▸ Task directions
Every line of the data should be output word for word.

▸ Excerpted data

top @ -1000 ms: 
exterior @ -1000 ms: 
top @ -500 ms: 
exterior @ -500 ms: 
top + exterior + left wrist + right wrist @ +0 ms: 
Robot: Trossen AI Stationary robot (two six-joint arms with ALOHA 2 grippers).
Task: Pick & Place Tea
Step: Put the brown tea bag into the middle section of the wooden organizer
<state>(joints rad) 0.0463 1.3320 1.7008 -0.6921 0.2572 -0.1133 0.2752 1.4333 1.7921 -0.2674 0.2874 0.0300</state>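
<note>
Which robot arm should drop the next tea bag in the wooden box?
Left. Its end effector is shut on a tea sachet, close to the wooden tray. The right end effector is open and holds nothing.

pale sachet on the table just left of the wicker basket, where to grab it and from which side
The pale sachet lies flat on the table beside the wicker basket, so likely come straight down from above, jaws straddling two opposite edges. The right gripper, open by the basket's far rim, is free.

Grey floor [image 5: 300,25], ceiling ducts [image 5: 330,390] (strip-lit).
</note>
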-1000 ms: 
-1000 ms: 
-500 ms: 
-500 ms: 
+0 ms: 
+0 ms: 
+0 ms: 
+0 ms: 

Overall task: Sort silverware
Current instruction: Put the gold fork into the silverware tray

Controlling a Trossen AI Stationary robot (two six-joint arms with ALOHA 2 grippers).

▸ Expected output
top @ -1000 ms: 
exterior @ -1000 ms: 
top @ -500 ms: 
exterior @ -500 ms: 
top + exterior + left wrist + right wrist @ +0 ms: 
Robot: Trossen AI Stationary robot (two six-joint arms with ALOHA 2 grippers).
Task: Pick & Place Tea
Step: Put the brown tea bag into the middle section of the wooden organizer
<state>(joints rad) 0.0463 1.3320 1.7008 -0.6921 0.2572 -0.1133 0.2752 1.4333 1.7921 -0.2674 0.2874 0.0300</state>
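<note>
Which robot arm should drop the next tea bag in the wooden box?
Left. Its end effector is shut on a tea sachet, close to the wooden tray. The right end effector is open and holds nothing.

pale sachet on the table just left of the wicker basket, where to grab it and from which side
The pale sachet lies flat on the table beside the wicker basket, so likely come straight down from above, jaws straddling two opposite edges. The right gripper, open by the basket's far rim, is free.

Grey floor [image 5: 300,25], ceiling ducts [image 5: 330,390] (strip-lit).
</note>
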-1000 ms: 
-1000 ms: 
-500 ms: 
-500 ms: 
+0 ms: 
+0 ms: 
+0 ms: 
+0 ms: 

Overall task: Sort silverware
Current instruction: Put the gold fork into the silverware tray

Controlling a Trossen AI Stationary robot (two six-joint arms with ALOHA 2 grippers).

No more work remains for this exercise.